WHAT THIS TASK INVOLVES:
Required from the data below: the exact lines starting at the line containing "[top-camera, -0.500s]" and ending at the line containing "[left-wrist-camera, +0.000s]", with both ends kept and all pictures dropped.

/---

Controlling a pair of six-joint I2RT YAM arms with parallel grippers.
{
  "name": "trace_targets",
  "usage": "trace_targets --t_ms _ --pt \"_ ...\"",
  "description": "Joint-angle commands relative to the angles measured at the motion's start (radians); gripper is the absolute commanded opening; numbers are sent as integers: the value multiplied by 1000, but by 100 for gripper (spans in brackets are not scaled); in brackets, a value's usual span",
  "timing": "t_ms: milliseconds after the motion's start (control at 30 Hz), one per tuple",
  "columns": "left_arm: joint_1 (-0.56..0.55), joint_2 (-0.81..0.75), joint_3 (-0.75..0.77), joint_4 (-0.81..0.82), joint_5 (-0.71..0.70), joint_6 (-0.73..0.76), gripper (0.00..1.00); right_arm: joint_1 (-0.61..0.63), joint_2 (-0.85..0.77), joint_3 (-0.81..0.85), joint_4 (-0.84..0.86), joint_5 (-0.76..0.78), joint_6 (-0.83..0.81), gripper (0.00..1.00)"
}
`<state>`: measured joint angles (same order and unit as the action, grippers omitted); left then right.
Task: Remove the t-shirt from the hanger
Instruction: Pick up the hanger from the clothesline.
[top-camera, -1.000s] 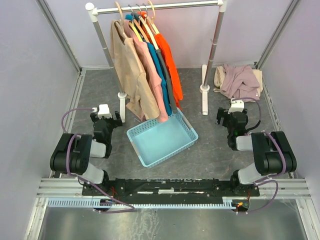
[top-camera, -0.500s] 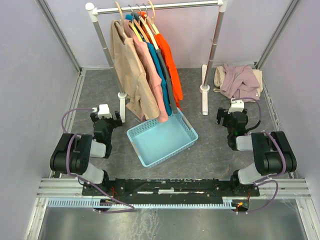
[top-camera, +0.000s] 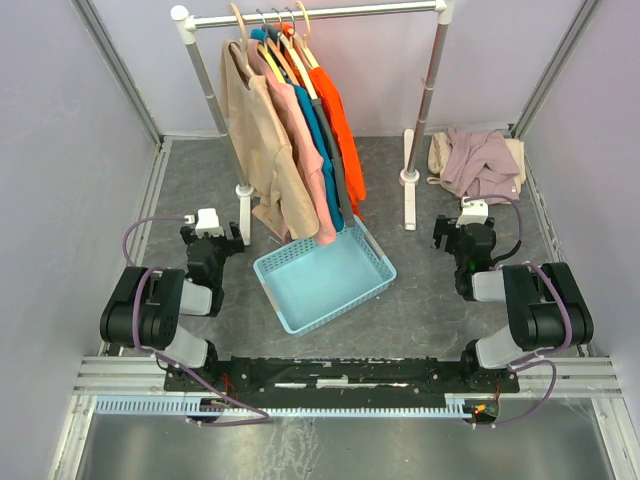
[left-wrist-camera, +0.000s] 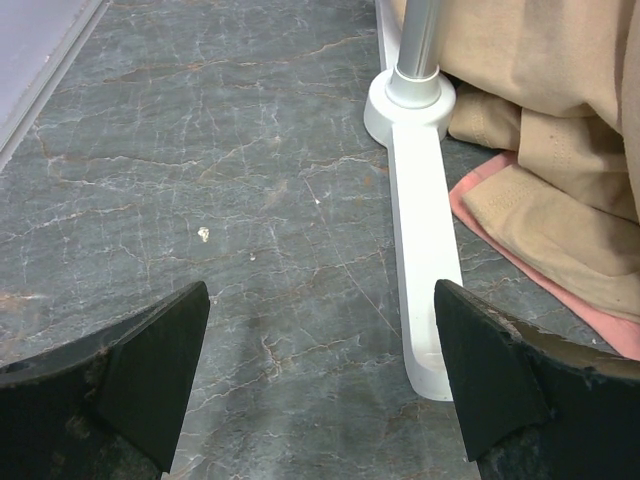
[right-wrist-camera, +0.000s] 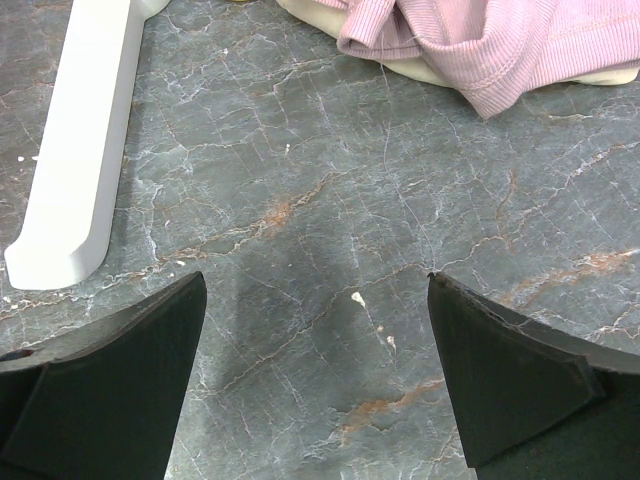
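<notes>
Several t-shirts hang on wooden hangers (top-camera: 292, 38) from the rail of a white rack (top-camera: 320, 13): tan (top-camera: 258, 140), pink (top-camera: 305, 150), blue (top-camera: 316, 135), grey and orange (top-camera: 342, 125). My left gripper (top-camera: 212, 240) rests low at the left, open and empty over bare floor (left-wrist-camera: 318, 330), with the rack's foot (left-wrist-camera: 420, 230) and the tan shirt's hem (left-wrist-camera: 560, 130) ahead of it. My right gripper (top-camera: 466, 238) rests low at the right, open and empty (right-wrist-camera: 316, 330).
A light blue basket (top-camera: 325, 277) sits tilted on the floor under the shirts. A heap of pink and cream clothes (top-camera: 480, 160) lies at the back right, also in the right wrist view (right-wrist-camera: 500, 40). The rack's right foot (right-wrist-camera: 80, 170) lies left of my right gripper.
</notes>
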<state>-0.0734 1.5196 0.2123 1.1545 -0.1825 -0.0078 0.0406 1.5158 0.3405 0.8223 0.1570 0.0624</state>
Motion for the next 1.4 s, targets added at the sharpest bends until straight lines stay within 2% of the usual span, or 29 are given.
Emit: trace_targets --t_ms 0,67,167,267,500,633,833,967,1133,1367 --pt "0 -73 24 -32 -82 -11 99 4 -70 46 -36 -10 -8 99" --pt "0 -192 85 -236 -114 -28 99 4 -173 126 -264 1 0 99" --pt "0 -311 191 -473 -169 -150 99 3 -280 264 -565 95 88 99" --pt "0 -375 288 -649 -110 -242 99 4 -304 423 -855 224 262 100" --pt "1 -461 469 -867 -82 -509 99 5 -276 824 -1114 184 396 99" --pt "1 -447 619 -1032 46 -555 99 13 -209 1118 -1362 162 479 99" --pt "1 -488 686 -1111 132 -646 99 61 -154 1381 -1542 65 497 99" --pt "1 -539 729 -1209 105 -683 99 107 -150 1509 -1673 32 446 99" --pt "1 -566 854 -1398 131 -641 99 146 -172 1577 -1747 -75 399 99" --pt "-7 -597 1022 -1587 176 -564 99 280 -85 1813 -1877 -35 345 99"
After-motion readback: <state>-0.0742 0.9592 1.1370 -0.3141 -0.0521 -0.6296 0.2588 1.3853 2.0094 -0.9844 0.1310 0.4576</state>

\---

OUTPUT FOR THIS EXERCISE:
[top-camera, -0.500s] 
[top-camera, +0.000s] 
[left-wrist-camera, +0.000s] 

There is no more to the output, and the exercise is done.